What is needed is each line of the data below that holds the string "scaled".

Material to process below:

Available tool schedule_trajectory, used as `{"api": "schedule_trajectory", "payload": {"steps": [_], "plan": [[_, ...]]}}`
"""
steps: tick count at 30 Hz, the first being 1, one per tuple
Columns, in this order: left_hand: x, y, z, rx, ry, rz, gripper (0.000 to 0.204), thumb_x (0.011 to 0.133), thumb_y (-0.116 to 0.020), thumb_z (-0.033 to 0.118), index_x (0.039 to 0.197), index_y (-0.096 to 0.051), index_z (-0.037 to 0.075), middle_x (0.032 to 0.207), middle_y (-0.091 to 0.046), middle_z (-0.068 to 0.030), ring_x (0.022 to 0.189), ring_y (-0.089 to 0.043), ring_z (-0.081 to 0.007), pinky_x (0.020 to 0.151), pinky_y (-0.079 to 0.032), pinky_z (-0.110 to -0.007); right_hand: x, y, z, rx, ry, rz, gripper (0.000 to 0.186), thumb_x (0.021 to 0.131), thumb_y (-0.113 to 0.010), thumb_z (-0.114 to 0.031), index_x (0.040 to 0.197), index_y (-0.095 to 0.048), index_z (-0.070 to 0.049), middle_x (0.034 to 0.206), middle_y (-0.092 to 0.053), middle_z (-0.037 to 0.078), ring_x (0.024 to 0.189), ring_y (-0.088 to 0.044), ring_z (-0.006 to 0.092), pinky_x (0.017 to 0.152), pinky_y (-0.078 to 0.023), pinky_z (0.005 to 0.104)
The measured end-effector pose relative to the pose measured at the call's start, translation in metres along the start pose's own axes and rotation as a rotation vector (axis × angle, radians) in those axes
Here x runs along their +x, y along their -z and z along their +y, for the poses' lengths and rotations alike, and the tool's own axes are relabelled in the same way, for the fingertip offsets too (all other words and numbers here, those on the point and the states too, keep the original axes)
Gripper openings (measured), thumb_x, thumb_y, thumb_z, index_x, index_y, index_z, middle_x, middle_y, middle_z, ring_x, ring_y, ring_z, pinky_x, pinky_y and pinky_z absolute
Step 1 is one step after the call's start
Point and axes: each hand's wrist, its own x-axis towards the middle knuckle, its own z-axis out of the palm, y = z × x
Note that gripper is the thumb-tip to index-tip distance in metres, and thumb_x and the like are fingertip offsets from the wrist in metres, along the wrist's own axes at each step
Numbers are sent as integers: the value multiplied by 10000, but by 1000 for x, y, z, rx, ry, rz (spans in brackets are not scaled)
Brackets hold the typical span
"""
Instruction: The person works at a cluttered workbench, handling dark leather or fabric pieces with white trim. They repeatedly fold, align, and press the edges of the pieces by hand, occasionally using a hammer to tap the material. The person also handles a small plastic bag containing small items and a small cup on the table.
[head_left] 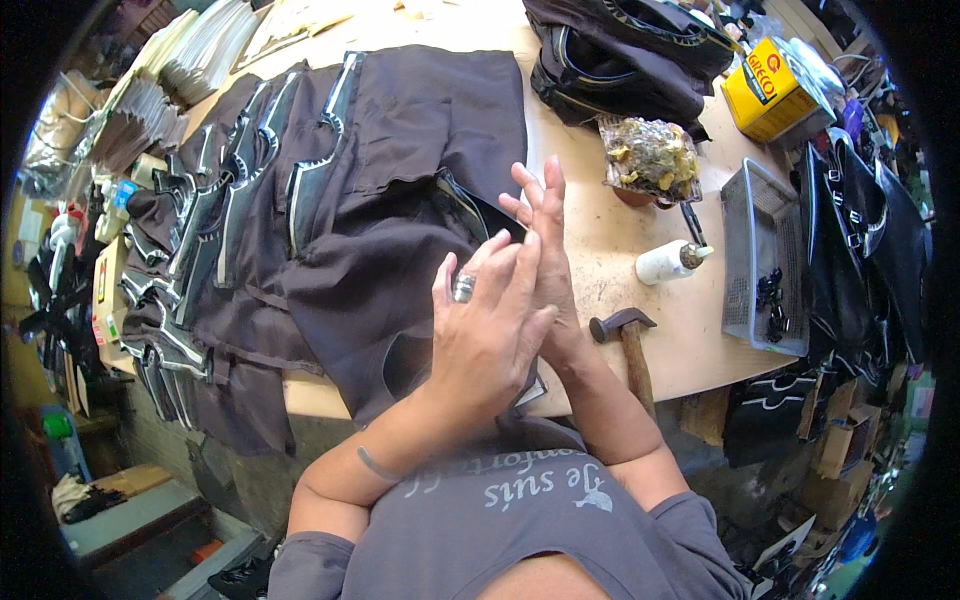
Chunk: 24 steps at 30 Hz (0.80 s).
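Observation:
My left hand, with a silver ring on one finger, lies across the palm side of my right hand. Its fingers are stretched out, and I see nothing held in them. The right hand points upward, fingers extended and slightly apart; part of its palm is covered by the left. Beneath and beyond both hands spread dark fabric pieces with curved, pale-edged openings, overlapping in a row toward the left. A zipper-like opening shows just past my fingers. Below the right wrist, a hammer with a wooden handle rests on the table.
Right of the hands stand a white bottle, a clear bag of yellowish scraps and a grey mesh basket holding small black parts. Farther back are a yellow tin and piled dark bags. Paper stacks lie far left.

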Motion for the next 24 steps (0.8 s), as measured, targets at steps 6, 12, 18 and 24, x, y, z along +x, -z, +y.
{"api": "schedule_trajectory", "payload": {"steps": [6, 12, 18, 24], "plan": [[-4, 1, -7, -68, -72, 68, 481, 834, -511, 196, 1258, -408, -6, 1054, -493, -142, 966, -484, -273, 925, -315, -455, 0, 1, -8, -221, 82, -16, 841, 773, -551, -324, 1391, -29, -94, 1372, -222, 199, 1185, -357, 317, 979, -299, 442], [2, -1, -14, -271, -47, 348, 227, 677, -674, 13, 895, -617, 36, 740, -599, -79, 681, -585, -217, 864, -422, -423, -4, -1, -4, -500, 241, -3, 1038, 605, -717, -292, 1378, -67, -54, 1370, -241, 214, 1215, -337, 335, 989, -271, 430], [6, 3, -28, -241, -148, 271, 155, 656, -687, -9, 742, -571, 48, 680, -583, -64, 641, -572, -204, 808, -451, -424, -6, 1, 3, -663, 254, 8, 948, 659, -653, -326, 1385, -97, -74, 1389, -251, 157, 1247, -309, 299, 993, -119, 560], [19, 26, -25, -908, -14, 243, 62, 753, -616, -9, 756, -559, 15, 687, -508, -11, 627, -477, -93, 681, -432, -248, -7, 14, 1, -130, 12, -119, 982, 619, -726, -229, 1378, -126, -59, 1358, -289, 180, 1236, -322, 286, 977, -263, 468]]}}
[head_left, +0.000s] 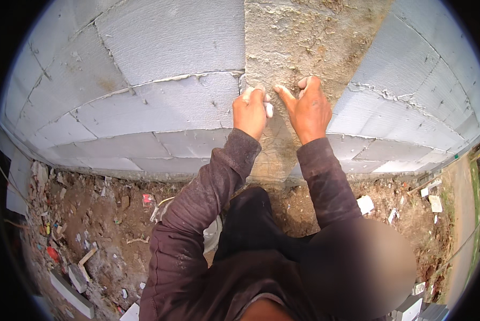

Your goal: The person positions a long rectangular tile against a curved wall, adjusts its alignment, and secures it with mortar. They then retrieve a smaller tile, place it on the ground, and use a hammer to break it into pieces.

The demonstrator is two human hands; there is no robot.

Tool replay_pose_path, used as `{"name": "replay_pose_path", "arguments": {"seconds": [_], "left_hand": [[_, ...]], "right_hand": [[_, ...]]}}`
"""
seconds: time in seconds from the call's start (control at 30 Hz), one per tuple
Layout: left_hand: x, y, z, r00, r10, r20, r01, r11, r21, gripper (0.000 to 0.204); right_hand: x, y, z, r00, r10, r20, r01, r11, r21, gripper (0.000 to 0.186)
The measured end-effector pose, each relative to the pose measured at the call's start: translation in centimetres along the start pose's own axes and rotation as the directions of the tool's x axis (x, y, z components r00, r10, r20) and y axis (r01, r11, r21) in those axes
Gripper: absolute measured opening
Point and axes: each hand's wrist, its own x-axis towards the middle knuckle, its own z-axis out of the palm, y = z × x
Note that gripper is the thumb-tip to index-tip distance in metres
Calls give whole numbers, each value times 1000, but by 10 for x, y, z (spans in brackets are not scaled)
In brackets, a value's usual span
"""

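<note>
Both of my hands are raised close together in front of a rough, tan concrete column [309,40]. My left hand [250,112] is closed, its fingers curled and their tips coated in white dust. Whatever it may pinch is hidden or too small to make out. A short gap to the right, my right hand [310,111] has curled fingers, with its thumb pointing toward the left hand. I cannot make out anything held there either. Grey-white block walls [170,40] with pale mortar joints flank the column on both sides.
At my left side, a pale bucket [212,235] is partly covered by my arm. Brown dirt ground [109,219] with scattered rubble and scraps runs along the wall's foot. Loose blocks [71,294] lie at the lower left. A paved strip [462,214] is at the far right.
</note>
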Motion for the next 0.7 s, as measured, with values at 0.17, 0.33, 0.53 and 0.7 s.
{"name": "replay_pose_path", "arguments": {"seconds": [0.17,0.33,0.53,0.7], "left_hand": [[-8,-1,33,986,-36,160,90,933,-347,25],[3,-16,29,980,58,189,-41,995,-94,37],[7,-27,36,947,47,317,-23,997,-79,41],[16,-28,33,900,60,431,-20,995,-97,41]], "right_hand": [[14,42,-11,977,-98,187,-2,883,468,25],[35,53,-39,852,-193,487,-147,804,576,33],[36,58,-41,876,-271,400,165,946,281,24],[42,49,-33,904,-194,380,77,951,301,21]]}}
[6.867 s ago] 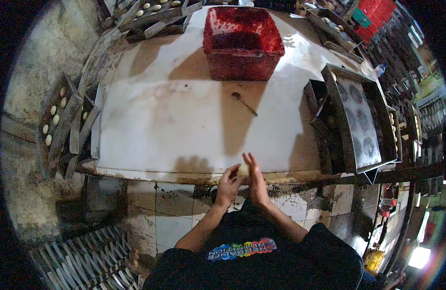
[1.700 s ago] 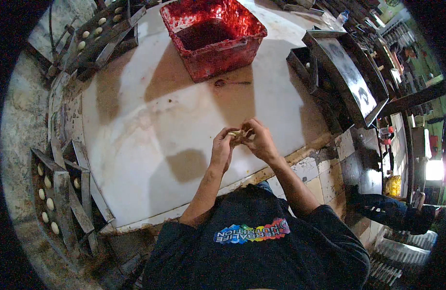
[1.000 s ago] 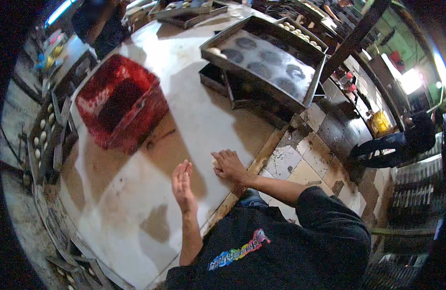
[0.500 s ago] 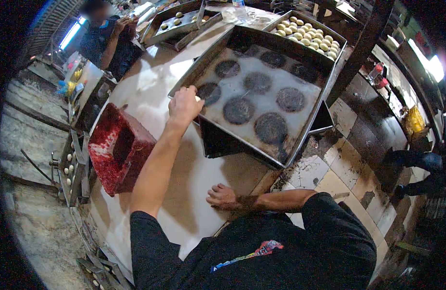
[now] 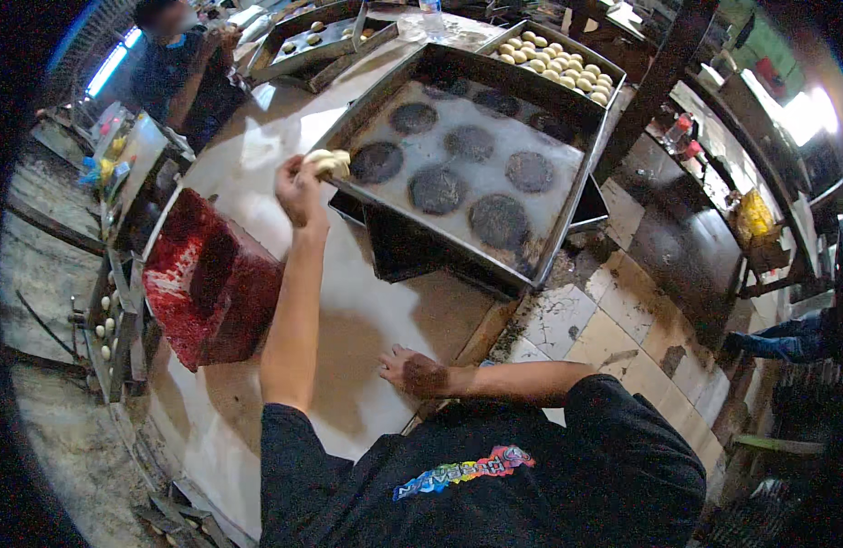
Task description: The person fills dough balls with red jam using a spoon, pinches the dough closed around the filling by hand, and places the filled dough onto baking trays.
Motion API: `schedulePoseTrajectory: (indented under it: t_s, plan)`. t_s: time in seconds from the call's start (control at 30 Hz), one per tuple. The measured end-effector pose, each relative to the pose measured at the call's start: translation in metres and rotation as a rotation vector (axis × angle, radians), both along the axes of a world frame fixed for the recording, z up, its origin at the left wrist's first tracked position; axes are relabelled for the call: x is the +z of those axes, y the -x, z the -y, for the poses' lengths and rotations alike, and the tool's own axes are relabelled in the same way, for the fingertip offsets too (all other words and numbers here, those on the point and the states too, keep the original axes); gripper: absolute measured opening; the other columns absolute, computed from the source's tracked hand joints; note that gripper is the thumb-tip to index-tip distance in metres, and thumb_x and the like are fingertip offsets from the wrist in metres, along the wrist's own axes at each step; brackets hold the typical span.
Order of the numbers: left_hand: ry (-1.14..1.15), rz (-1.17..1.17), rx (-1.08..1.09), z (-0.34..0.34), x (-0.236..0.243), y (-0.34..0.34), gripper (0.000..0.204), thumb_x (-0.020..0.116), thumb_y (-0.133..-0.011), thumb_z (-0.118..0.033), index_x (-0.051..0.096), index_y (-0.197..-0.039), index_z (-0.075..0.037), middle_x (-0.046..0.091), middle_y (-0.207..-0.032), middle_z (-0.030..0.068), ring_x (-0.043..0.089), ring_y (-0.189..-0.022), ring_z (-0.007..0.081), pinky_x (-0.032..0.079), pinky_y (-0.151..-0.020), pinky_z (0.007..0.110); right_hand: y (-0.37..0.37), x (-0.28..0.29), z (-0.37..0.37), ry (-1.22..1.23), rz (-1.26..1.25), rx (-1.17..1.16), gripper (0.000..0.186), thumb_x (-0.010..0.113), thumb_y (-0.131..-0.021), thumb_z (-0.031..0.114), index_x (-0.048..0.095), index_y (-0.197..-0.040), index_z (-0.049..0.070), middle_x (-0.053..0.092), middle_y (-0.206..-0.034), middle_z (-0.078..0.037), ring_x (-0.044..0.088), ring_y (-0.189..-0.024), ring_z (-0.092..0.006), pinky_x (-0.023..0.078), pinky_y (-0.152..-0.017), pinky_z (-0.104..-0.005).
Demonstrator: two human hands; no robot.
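My left hand [image 5: 299, 194] is raised over the table beside the left corner of a large metal baking tray [image 5: 398, 203]. Its fingers are closed on a pale cream, soft-looking lump [image 5: 328, 164], folded or ridged; whether it is dough or cloth I cannot tell. The lump is near the tray's rim, and I cannot tell if they touch. Dark round marks cover the tray's grey bottom. On the table near my body lies my right hand [image 5: 414, 373], holding nothing, fingers apart. To the left of my left forearm stands a red, worn, box-like container [image 5: 248, 297].
Beneath the baking tray sits another dark tray [image 5: 394, 247], turned at an angle. Behind it, a tray [image 5: 615, 91] holds rows of pale dough balls. A person [image 5: 179, 73] stands at the far left near another tray [image 5: 298, 64]. A dark post [image 5: 654, 91] rises at the right.
My left hand has moved left, off the tray's corner, and the pale lump now shows plainly in its fingers. My right hand stays on the table. The whole view has shifted slightly.
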State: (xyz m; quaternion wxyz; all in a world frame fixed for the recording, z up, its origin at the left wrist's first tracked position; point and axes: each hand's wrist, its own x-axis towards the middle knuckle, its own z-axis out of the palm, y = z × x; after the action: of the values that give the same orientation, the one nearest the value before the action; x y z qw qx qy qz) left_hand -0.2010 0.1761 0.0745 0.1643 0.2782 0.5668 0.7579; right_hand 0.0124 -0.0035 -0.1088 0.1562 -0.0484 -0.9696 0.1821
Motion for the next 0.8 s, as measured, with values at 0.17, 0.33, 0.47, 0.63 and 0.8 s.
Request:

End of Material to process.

» Reply
Numbers are sent as integers: the value multiplied by 10000, but by 1000 for x, y, z, rx, ry, rz (spans in brackets are not scaled)
Calls give whole numbers, each value times 1000, but by 10 for x, y, z (spans in brackets are not scaled)

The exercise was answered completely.